Richard Smith, the chairman and CEO of credit reporting company Equifax, has abruptly retired, the company said Tuesday.
Smith, who had been chairman and CEO since 2005, appears to be the third executive to lose his job in the fallout from the company’s massive data breach, in which Equifax lost sensitive financial information on 143 million Americans. The company’s chief security officer and chief information officer also “retired” earlier this month following disclosure of the breach, which leaves many Americans at heighted risk of identity theft and financial fraud.
Bloomberg’s Stephen Gandel reported on Tuesday that Smith’s exit package looks to include a $7.6 million bonus early next year and an additional $11 million bonus at the end of next year.
The company announced that Mark Feidler, a current board member, will take over as non-executive chairman. Feidler has been an Equifax board member since 2007.
President of Equifax’s Asia-Pacific region, Paulino do Rego Barros, Jr., has been named interim CEO.
Smith is still scheduled to testify about the security breach before Congress on Oct. 3.
Feidler said in a statement released Tuesday, “The Board remains deeply concerned about and totally focused on the cybersecurity incident. We are working intensely to support consumers and make the necessary changes to minimize the risk that something like this happens again. Speaking for everyone on the Board, I sincerely apologize.”

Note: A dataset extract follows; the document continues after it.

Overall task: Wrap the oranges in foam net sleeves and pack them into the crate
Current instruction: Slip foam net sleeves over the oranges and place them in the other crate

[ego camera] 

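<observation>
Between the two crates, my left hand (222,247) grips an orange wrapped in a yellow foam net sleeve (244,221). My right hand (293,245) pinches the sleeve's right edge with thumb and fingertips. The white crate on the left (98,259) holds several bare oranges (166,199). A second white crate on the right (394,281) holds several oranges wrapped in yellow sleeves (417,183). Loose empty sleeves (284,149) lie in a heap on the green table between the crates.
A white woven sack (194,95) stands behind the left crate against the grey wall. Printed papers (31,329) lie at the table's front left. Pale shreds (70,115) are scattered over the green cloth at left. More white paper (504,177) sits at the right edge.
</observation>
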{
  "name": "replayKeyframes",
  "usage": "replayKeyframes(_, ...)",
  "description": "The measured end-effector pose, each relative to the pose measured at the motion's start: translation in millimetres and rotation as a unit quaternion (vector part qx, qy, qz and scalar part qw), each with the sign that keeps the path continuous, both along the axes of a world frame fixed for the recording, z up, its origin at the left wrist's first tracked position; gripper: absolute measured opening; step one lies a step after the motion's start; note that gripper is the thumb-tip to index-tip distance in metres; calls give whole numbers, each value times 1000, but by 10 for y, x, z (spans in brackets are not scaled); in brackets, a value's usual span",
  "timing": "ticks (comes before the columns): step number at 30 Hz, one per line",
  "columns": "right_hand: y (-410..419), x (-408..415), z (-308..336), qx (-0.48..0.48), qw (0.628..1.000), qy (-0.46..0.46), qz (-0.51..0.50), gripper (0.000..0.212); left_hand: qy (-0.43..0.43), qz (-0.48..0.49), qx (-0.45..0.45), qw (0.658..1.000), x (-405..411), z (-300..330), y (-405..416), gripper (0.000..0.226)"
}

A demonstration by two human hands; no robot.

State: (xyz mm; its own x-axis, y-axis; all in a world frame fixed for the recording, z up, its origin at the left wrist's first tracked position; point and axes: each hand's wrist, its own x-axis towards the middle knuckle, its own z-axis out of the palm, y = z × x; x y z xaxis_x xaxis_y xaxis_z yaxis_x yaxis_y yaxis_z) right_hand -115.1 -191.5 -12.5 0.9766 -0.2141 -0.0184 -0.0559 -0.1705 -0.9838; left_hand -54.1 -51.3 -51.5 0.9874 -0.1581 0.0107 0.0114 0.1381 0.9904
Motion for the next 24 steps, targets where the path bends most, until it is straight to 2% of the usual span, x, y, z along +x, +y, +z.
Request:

In the same statement, Smith said, “The cybersecurity incident has affected millions of consumers, and I have been completely dedicated to making this right. At this critical juncture, I believe it is in the best interests of the company to have new leadership to move the company forward.”
According to company filings, Smith’s 2016 compensation package included a $1.45 million base salary and a $3.045 million bonus. The company said Smith will not receive a bonus for 2017.
The $18.6 million in bonuses that Smith appears to qualify for next year, Bloomberg reports, are in addition to $52 million in stock and other retirement benefits he accrued during 12 years as CEO. Bloomberg reported that Smith could also be entitled to lifetime health insurance and $60,000 worth of financial planning and tax advice.
Equifax’s “clawback policy” does not apply to Smith’s bonuses, Bloomberg reported.
During a congressional hearing on Tuesday, Securities and Exchange Commission Chairman Jay Clayton dodged several questions about financial clawbacks for executives whose companies fall victim to data breaches.